When the courts finalize your divorce, that means they set the official terms. However, there are many circumstances in which the courts will allow you to change the terms of your divorce. Generally speaking, asset division modifications are rare.
You will typically need to prove that your spouse hid assets or otherwise abused the asset division process in the initial proceedings in order to obtain a modification of the asset division ruling. However, when it comes to spousal support, child support or child custody, there are many situations in which a modification is possible. Four situations are typically the most common.

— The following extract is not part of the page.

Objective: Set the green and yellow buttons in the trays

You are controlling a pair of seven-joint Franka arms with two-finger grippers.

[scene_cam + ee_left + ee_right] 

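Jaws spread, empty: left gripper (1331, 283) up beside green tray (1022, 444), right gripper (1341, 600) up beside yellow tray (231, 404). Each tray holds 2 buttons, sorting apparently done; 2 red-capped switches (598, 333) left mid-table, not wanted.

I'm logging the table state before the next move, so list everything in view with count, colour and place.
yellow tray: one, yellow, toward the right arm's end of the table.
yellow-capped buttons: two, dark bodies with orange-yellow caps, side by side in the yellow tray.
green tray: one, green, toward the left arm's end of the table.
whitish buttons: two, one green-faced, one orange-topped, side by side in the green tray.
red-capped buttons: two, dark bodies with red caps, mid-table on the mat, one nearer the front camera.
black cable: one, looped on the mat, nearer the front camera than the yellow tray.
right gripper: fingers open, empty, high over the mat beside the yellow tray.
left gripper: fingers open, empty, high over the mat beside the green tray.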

Your income or the income of your ex has changed
The most obvious reason for seeking a support modification is because your income increases or decreases. Whether you are seeking more support from your ex because they are making more money or you need to pay less because you are making less, the substantial change in income is one of the primary reasons that people modify divorce decrees.
You know it will be better for the kids to see more of you
In some situations, the Florida courts may give more parental time to one parent than the other. Typically, this result reflects issues with instability in one parent. If you have addressed the issues that impacted how the courts ruled in your custody case, you likely have grounds to seek a modification and, therefore, more time with your children. In general, the Florida courts prefer to allow as much bonding time with both parents as possible after a divorce.
Your lifestyle or schedule changes, and your ex won’t accommodate that
Divorce can lead people to re-evaluate everything from where they live to whom they spend time with. You may find yourself drastically changing your life after a divorce to seek a better future. Unfortunately, the terms of your parenting plan likely reflect your situation at the time of divorce.
Ideally, your ex will be flexible and work with you to adjust things for your new schedule and lifestyle. If they won’t, you will need to ask the courts to officially modify your parenting plan to ensure that you have adequate time with your children.
You’re worried about abuse or mistreatment
If you have any reason to suspect that your ex is neglecting or abusing your children, you should both document your concerns and take immediate action to protect your children. Ask the courts to award you custody or limit access on the part of your ex and help keep your children safe.